As you noticed, dividend distribution is almost always the reason options are exercised early. Of course the probability of exercise is still present, but on an underlying that isn't paying/not due to pay a dividend the probability is extremely low. You might've been attracted because of the ATM IV pop on ex-dividend. Classic noob trap. The good news is it looks like you're not going to get hosed on delivery. I believe you might be on the hook for the dividend if you were naked. Next time stick to SPX/RUT or roll your option. Remember if it looks too good to be true, it usually is.

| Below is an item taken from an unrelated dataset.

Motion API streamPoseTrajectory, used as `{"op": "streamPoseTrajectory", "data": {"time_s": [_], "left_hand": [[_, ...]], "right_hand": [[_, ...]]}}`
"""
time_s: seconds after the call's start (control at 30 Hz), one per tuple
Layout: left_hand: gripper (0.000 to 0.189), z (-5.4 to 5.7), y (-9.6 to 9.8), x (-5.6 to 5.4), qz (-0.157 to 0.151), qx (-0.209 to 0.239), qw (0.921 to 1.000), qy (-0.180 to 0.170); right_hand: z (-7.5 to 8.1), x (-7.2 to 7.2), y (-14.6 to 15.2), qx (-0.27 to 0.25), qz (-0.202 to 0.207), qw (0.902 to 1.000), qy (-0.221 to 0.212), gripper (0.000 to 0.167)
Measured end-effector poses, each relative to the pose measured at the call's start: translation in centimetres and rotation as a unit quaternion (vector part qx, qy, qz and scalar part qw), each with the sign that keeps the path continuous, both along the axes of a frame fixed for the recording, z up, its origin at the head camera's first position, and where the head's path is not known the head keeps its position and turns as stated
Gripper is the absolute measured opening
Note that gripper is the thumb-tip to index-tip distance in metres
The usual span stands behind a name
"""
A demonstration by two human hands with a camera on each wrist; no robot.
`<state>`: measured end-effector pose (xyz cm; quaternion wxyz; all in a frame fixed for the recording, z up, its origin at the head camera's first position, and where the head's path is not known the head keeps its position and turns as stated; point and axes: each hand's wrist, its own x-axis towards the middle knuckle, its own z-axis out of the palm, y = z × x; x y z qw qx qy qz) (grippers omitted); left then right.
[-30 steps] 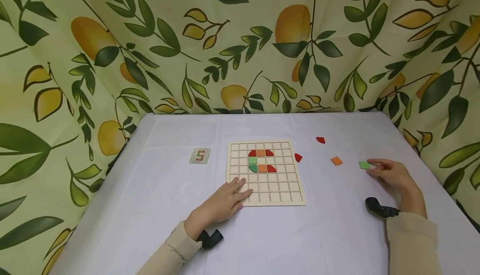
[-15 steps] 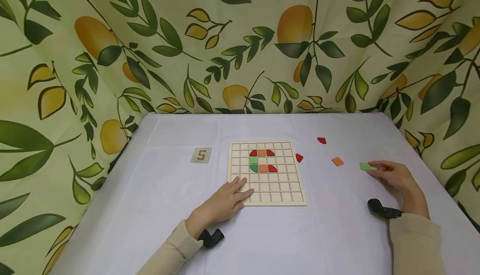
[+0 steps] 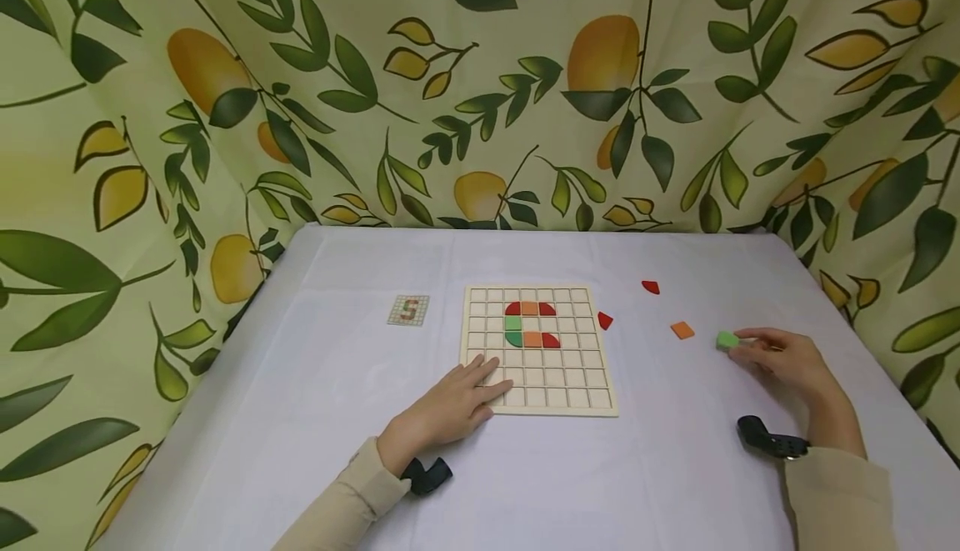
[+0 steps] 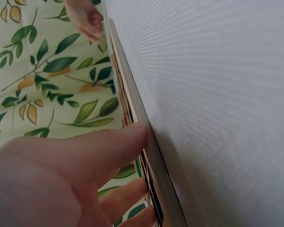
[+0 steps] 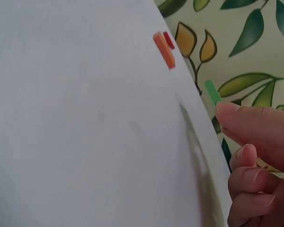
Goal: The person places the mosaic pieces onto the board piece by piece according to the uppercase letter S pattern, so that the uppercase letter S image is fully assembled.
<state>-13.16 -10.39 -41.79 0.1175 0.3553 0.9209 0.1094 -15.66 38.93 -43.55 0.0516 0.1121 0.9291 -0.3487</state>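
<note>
My right hand [image 3: 787, 363] pinches a light green square tile [image 3: 724, 340] between thumb and fingers at the table's right side. In the right wrist view that green tile [image 5: 212, 92] is held at the fingertips, off the table. My left hand [image 3: 442, 405] rests with spread fingers on the lower left corner of a wooden grid board [image 3: 558, 378]. The left wrist view has its thumb [image 4: 132, 139] against the board's edge. Red, orange and green tiles lie in the board's upper cells in a C-like shape, among them an orange square [image 3: 532, 339] and a dark green quarter-round [image 3: 513, 339].
Right of the board lie an orange square tile [image 3: 682, 330] and two red quarter-round tiles, one near the board [image 3: 605, 320], another farther back [image 3: 650, 287]. A small pattern card [image 3: 408, 310] showing an S lies left of the board. A patterned curtain [image 3: 480, 101] surrounds the white-covered table.
The green tile, earlier flat by the right fingertips, is now tilted up and pinched in the right hand. The left hand keeps its place on the board. The head view has shifted slightly.
</note>
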Motion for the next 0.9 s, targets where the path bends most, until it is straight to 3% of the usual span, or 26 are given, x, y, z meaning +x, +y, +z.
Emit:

About 7% of options are exercised and I would expect that other than near the ex-div date. more of them happen near expiration than before. The 4:30 AM assignment time is probably the time that your broker was notified of assignment. The exercise occurred the day before. You are not on the hook for the dividend unless it was a naked call resulting in a short share position on the ex-div date.
It was a naked call as I did end up with a short position and an extra $31,950 in my account when i woke up this morning. I think I'll probably call my broker though and ask when it was assigned. $157 isn't a whole lot of money for a mistake luckily.
SPY and many SPDR sector ETFs have ex-dividend on the quarterly option expiration (Quad witching Friday). https://sixfigureinvesting.com/2010...-mtk-rwr-xlb-xle-xlf-xli-xlk-xlp-xlu-xlv-xly/ If you have ITM calls then they will likely get assigned on the prior day provided that the premium left on the call is less than the expected dividend. I think you're still on the hook regardless if you own or do not own the shares. If you own the shares, the shares get taken from you before the ex-dividend date so you no longer receive the dividend that you would have received had you held shares. If you don't, then you end up short shares on Monday and you owe a payment-in-liue dividend payment to the owner of the shares you are now short.
UPDATE: Broker said I'm not on the hook for the divy. He said I'd only have to pay it if I held my short position until the day of record which would be Monday.
Personally I believe your broker may be wrong (whoever you spoke to) because there are very advanced algos that do those options assignments, while: https://www.optionseducation.org/referencelibrary/faq/options-exercise “Options exchanges have a cut-off time of 4:30 p.m. CT, for receiving an exercise notice. ” A broker may show a time when they processed the assignment, but the instructions come from options clearing authority/exchange that received a request from someone else to exercise their options the night before. And really you’ve sold a call for more money because the call price was inflated due to that dividend, and professionals don’t lose money by buying overpriced options from you Unless your broker is so clueless that they will lose money themselves on this deal...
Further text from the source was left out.